> _Exercise description_
Would you copy every line of the listing below that includes the word "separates"?
━━━━━ Source data ━━━━━
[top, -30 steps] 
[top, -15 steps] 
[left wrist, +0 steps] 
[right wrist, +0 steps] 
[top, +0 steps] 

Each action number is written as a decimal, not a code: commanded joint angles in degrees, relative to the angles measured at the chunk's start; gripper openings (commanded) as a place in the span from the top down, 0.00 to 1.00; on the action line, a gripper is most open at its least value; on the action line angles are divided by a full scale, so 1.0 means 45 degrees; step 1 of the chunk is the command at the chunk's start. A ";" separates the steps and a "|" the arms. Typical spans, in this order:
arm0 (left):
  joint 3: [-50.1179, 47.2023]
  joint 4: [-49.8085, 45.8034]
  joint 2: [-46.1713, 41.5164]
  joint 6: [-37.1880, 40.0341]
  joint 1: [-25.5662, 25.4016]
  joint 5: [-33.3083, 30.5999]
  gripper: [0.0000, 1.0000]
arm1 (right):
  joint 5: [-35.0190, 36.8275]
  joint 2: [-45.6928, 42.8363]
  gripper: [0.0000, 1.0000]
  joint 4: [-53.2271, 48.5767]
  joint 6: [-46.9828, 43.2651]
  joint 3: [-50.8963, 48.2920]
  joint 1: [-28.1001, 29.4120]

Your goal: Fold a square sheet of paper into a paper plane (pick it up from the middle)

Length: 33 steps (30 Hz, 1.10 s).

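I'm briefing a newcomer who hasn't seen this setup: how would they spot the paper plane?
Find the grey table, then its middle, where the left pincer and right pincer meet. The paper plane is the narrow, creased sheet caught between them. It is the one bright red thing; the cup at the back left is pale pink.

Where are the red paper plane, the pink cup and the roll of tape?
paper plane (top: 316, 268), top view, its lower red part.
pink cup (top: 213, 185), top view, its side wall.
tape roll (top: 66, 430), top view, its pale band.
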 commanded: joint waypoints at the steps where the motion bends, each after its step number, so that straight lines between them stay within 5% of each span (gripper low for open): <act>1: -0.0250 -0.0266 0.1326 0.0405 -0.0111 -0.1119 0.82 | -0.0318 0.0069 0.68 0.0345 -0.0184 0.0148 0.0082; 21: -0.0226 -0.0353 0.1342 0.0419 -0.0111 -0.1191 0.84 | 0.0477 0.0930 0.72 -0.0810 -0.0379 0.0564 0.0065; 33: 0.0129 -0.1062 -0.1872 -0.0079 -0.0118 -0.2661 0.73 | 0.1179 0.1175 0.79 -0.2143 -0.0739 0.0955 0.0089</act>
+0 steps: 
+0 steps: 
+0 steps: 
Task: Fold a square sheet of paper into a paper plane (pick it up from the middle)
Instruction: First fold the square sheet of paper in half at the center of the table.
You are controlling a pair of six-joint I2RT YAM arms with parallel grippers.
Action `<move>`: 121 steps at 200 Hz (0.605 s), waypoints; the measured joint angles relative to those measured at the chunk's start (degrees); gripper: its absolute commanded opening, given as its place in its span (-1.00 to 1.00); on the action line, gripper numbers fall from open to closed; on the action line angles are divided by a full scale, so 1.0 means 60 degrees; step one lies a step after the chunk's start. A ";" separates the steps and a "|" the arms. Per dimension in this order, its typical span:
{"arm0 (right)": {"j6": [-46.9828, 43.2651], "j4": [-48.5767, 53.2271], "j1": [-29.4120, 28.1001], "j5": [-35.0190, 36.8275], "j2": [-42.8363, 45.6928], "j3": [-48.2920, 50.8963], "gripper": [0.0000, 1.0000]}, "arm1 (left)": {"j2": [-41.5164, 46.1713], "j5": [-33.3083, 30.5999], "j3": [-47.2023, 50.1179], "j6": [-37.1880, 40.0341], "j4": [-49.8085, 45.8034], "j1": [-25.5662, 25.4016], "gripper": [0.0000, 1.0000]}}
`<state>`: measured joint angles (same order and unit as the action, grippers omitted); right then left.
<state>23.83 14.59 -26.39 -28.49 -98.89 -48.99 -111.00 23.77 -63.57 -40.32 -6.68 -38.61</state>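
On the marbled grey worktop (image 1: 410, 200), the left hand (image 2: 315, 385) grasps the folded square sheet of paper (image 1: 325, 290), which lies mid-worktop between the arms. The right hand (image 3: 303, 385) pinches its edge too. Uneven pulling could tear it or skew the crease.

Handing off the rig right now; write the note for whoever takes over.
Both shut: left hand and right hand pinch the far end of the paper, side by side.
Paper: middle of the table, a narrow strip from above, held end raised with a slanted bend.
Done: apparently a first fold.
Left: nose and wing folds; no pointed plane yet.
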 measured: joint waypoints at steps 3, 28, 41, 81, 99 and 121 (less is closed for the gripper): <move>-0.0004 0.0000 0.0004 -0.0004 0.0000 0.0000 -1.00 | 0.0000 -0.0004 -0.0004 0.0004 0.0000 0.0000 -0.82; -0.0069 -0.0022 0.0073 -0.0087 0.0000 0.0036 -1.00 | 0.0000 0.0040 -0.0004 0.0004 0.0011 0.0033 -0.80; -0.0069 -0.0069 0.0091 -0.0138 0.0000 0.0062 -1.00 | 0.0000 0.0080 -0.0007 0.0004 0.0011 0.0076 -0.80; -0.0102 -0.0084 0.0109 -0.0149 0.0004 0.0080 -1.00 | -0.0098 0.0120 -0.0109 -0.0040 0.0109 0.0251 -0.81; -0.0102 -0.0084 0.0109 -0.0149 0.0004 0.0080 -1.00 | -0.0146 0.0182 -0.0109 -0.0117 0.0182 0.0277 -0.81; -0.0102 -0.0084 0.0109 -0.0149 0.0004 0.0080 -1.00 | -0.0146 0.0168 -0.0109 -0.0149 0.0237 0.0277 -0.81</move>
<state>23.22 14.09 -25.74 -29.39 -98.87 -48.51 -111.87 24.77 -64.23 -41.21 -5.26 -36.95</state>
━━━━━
> _Reply to the exercise_
Each action number is written as a decimal, not a code: commanded joint angles in degrees, relative to the angles measured at the chunk's start; gripper openings (commanded) as a place in the span from the top down, 0.00 to 1.00; on the action line, a gripper is most open at its least value; on the action line angles are divided by a full scale, so 1.0 means 45 degrees; step 1 of the chunk is the command at the chunk's start. A ";" separates the steps and a "|" the arms. Typical spans, in this order:
Action `<move>`: 121 steps at 200 Hz (0.605 s), waypoints; the measured joint angles relative to those measured at the chunk's start (degrees); gripper: its absolute commanded opening, given as its place in its span (-1.00 to 1.00); on the action line, gripper numbers fall from open to closed; on the action line angles are divided by a full scale, so 1.0 means 60 degrees; step one lies a step after the chunk's start. A ";" separates the steps and a "|" the arms. Per dimension in this order, its typical span:

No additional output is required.